__EXERCISE OBJECTIVE__
Reproduce only the lines of the material below that start at the line containing "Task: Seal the" and stop at the line containing "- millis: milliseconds". Keep both end lines.

-- -- --

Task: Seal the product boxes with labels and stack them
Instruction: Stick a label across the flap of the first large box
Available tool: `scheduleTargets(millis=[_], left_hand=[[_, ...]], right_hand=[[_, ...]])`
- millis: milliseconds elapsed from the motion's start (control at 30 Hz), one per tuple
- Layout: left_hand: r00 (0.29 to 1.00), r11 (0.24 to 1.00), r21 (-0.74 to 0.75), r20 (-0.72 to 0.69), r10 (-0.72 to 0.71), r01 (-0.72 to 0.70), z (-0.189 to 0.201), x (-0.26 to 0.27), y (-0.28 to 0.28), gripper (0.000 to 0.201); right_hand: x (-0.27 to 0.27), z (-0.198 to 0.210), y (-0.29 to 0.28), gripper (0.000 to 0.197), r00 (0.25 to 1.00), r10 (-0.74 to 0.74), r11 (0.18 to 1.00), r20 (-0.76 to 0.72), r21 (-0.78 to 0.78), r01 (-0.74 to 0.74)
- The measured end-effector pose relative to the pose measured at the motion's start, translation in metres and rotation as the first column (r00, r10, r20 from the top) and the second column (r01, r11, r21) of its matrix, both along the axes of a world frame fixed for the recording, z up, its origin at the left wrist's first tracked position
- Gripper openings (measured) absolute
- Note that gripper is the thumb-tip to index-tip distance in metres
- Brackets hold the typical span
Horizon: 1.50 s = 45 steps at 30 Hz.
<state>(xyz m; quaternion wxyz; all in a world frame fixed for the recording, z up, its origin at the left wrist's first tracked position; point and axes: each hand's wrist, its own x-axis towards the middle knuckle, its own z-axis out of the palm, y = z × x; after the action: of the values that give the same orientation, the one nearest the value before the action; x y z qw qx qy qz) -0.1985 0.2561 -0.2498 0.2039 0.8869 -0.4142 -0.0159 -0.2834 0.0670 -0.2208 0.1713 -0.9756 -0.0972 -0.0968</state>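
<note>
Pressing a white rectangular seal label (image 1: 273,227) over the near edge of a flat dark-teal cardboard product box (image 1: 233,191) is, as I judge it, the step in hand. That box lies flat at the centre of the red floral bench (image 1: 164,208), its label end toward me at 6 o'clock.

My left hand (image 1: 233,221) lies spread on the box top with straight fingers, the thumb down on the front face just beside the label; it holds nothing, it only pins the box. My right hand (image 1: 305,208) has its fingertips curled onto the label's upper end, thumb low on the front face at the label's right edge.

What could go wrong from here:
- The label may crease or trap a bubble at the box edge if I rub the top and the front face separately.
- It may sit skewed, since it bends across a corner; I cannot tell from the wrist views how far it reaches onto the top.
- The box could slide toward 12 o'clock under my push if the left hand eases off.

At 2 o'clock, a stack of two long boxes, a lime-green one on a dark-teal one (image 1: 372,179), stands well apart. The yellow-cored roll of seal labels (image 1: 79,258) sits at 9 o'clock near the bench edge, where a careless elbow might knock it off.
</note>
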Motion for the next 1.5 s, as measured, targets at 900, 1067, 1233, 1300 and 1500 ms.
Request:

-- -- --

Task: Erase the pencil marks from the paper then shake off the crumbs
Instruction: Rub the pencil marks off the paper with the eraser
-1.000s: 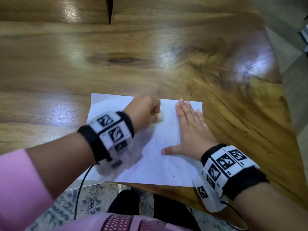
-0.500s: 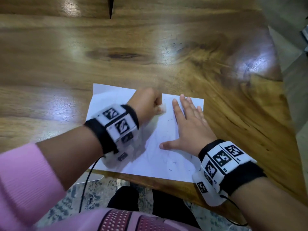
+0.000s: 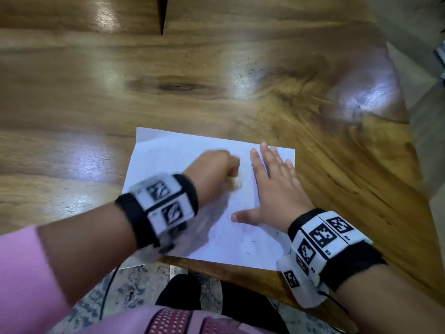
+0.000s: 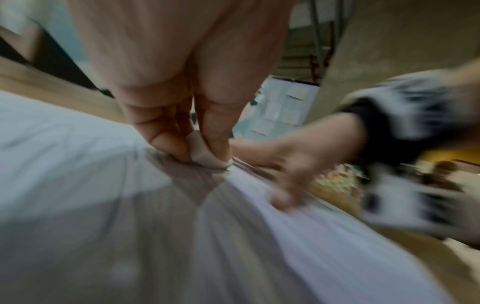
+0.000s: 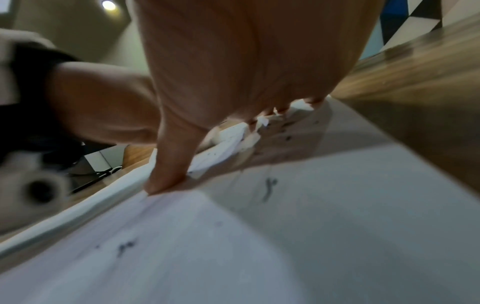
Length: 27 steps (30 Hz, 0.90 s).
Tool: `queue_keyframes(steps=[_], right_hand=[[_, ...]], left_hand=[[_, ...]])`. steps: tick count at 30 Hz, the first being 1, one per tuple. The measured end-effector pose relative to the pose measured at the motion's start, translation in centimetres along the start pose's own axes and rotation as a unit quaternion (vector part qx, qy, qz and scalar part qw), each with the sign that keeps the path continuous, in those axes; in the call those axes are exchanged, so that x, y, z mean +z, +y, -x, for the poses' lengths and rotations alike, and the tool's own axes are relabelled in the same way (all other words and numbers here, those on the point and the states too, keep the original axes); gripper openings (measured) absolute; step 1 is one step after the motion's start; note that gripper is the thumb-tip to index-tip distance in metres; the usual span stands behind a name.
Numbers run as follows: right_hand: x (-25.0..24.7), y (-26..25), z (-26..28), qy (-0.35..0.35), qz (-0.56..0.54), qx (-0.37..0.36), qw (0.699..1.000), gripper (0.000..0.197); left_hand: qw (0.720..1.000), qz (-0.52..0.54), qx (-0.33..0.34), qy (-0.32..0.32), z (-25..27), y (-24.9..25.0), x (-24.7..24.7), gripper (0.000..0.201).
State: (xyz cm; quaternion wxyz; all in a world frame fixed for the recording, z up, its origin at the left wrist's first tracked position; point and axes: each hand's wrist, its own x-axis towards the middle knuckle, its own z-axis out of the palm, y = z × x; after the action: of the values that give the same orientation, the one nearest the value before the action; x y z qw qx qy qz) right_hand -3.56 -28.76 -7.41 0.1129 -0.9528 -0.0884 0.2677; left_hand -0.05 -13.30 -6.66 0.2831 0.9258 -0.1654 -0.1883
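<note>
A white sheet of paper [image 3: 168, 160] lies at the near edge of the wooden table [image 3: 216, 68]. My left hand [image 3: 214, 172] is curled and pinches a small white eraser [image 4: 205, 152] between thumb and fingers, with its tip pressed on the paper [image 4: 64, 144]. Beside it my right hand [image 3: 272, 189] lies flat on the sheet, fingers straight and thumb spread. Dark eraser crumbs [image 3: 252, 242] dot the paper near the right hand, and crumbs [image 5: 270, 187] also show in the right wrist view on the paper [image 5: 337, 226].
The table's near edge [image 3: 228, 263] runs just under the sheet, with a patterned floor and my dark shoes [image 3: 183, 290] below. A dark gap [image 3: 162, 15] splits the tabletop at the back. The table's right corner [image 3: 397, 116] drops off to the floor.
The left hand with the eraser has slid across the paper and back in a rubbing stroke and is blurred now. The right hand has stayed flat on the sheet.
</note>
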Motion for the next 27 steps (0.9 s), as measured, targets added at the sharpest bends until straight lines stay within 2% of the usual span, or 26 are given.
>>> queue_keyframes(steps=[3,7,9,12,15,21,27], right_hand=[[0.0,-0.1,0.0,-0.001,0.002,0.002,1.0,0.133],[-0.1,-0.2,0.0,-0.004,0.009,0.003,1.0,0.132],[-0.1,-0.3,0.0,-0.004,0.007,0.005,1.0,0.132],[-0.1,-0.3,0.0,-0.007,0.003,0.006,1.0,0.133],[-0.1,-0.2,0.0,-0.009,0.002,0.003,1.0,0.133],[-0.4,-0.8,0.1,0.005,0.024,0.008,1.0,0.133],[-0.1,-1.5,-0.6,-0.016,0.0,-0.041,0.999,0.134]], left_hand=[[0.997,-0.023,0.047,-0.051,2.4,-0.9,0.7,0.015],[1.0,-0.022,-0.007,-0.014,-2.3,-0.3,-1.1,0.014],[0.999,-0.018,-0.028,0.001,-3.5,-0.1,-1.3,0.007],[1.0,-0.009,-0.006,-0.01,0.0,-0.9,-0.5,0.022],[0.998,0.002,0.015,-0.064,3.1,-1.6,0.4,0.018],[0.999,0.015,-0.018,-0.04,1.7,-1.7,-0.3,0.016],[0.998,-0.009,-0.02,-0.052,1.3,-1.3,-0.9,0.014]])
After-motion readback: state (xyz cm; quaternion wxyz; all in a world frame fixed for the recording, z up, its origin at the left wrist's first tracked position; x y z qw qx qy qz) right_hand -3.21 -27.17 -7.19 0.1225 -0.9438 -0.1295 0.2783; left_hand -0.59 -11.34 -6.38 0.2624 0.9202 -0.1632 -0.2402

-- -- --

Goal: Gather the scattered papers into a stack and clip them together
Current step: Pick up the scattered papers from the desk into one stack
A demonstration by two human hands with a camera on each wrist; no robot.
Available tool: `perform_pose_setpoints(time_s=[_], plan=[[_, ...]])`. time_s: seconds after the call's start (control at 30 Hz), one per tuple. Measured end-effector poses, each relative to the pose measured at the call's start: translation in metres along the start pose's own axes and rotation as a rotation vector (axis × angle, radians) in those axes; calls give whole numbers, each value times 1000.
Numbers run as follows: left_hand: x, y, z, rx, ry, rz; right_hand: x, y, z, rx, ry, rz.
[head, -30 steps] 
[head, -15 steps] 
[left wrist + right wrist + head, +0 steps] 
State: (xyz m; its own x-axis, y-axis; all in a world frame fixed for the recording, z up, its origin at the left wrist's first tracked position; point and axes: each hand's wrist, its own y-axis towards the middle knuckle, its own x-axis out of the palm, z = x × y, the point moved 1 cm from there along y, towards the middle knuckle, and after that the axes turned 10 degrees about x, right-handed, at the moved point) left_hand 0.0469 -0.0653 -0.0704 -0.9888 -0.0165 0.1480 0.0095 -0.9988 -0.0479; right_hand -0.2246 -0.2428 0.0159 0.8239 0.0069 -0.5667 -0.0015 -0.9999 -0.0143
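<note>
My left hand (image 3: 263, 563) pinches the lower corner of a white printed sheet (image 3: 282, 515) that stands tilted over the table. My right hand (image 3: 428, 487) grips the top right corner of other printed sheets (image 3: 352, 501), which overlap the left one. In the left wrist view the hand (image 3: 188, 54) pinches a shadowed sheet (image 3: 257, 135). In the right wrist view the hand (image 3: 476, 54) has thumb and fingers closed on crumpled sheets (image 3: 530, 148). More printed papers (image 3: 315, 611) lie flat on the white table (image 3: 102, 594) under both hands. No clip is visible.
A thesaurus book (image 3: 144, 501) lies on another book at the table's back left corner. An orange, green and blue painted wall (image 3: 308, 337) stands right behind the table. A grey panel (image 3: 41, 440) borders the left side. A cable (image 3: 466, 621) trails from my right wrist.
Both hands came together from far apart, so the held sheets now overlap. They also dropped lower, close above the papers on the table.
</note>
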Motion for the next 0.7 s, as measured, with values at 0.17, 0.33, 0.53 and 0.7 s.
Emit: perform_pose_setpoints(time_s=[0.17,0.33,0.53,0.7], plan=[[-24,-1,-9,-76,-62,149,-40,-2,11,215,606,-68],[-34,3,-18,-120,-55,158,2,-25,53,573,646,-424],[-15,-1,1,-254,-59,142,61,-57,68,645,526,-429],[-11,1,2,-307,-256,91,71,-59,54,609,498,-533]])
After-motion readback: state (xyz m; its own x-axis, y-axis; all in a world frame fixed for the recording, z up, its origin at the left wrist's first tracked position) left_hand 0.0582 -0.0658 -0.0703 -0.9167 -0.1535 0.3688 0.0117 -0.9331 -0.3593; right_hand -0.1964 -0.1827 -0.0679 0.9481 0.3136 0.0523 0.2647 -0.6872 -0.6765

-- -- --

__RESPONSE AREA__
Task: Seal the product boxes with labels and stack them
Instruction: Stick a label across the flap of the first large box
Available tool: `scheduleTargets(millis=[_], left_hand=[[_, ...]], right_hand=[[_, ...]])`
- millis: milliseconds elapsed from the motion's start (control at 30 Hz), one per tuple

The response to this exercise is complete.